Today was mostly PCI cleanup day, as the vast majority of the day was spent cleaning up most of the PCI mess for sh on 2.6. Managed to hunt down a rather obscure bug with the PCI auto code (cloned from MIPS, whhich cloned it from PPC, etc.), which was causing the dreamcast BBA to not respond properly. This ended up being a problem when poking the mem BAR to read its size and then writing out a new auto configured value for the BAR. As a workaround, we have to write back the pre-configured address that it comes up with after being powered on. It's not exactly obvious why this is the case, especially given the fact that the BAR value isn't even the same as the address range that we use for accessing the board later on. Presumably a good chunk of this still needs further debugging.
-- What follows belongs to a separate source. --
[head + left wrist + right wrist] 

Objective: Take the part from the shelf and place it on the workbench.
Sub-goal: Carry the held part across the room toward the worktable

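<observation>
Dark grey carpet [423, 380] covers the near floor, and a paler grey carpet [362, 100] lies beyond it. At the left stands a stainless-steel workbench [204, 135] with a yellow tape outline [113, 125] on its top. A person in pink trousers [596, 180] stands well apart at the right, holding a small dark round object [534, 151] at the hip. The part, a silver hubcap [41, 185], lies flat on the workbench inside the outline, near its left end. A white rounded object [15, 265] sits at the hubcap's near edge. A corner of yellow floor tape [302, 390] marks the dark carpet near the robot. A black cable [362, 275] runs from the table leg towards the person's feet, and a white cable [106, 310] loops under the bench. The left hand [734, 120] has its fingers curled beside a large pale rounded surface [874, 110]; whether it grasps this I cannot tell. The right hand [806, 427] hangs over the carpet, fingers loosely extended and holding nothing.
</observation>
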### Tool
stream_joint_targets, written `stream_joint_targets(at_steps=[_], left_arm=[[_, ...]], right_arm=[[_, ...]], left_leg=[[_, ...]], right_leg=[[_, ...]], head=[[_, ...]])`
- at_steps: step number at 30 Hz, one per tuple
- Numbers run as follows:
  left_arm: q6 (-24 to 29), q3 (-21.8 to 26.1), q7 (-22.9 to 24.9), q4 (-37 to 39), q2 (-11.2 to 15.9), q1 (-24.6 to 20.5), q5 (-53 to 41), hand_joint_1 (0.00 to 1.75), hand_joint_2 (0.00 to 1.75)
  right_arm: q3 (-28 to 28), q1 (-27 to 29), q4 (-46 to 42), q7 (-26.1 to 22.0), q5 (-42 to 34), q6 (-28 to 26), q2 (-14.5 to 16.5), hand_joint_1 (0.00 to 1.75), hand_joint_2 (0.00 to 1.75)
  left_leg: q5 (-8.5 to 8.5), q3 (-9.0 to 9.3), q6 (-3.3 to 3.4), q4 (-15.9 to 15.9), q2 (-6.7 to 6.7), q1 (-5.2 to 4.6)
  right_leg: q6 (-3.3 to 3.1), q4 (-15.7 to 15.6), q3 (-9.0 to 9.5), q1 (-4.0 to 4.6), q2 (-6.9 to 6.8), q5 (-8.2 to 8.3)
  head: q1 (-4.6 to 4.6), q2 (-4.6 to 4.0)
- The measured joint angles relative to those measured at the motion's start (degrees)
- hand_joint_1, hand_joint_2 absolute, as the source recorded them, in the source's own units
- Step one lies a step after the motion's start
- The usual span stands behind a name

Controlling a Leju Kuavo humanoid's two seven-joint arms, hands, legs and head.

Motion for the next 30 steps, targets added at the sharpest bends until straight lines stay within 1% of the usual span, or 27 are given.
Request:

The odd thing is that this doesn't end up being a problem for the I/O BAR, but even when using PIO for device programming, the MAC still comes back garbled. Given the fact that some similar issues are showing up on 7751R, I suspect there's still something else that needs fixing. Most annoying.
On another note, it looks like the rest of my sh updates made it in in time for 2.4.22-rc1, which means that -rc1 should now be in pretty good shape for both sh _and_ sh64. This is definitely good, since the sh stuff was way out of sync for way too long. This should at least cut down on how much time I'll have to spend maintaining the 2.4 stuff. Now it's just 2.6 that needs more attention.. particularly for sh64, which I still need to port *grumble*.
Yesterday was mostly spent working on a new API for the SH-4 store queues. This ended up going pretty well, except now there's still some address translation issues to work out. Namely, we have to have an implicit mapping from the store queue virtual address to the associated physical address. Doing this by hand works fine, but then we lose the mapping when the TLB is flushed. Alternatives here are either wiring the TLB entry (which also entails moving the rest of the SH stuff over to array access of the UTLB), or putting together a pte and shoving it in the page tables by way of update_mmu_cache() or something similar. Wiring the entry is the best way to go if we end up using the queues quite heavily at a given point in time, since we can keep the translation around and survive a context switch which may flush the TLB on an ASID counter wrap around. However, if we aren't using the queues, it makes no sense to keep the TLB entry locked down. As such, I'll probably have to go with both methods, or some sort of hybrid between them. Will have to look into this more later.. back to profiling the TLB flushing overhead for now, and then off to start implementing array access and porting over my sh64 tlb interface for doing mostly the same thing.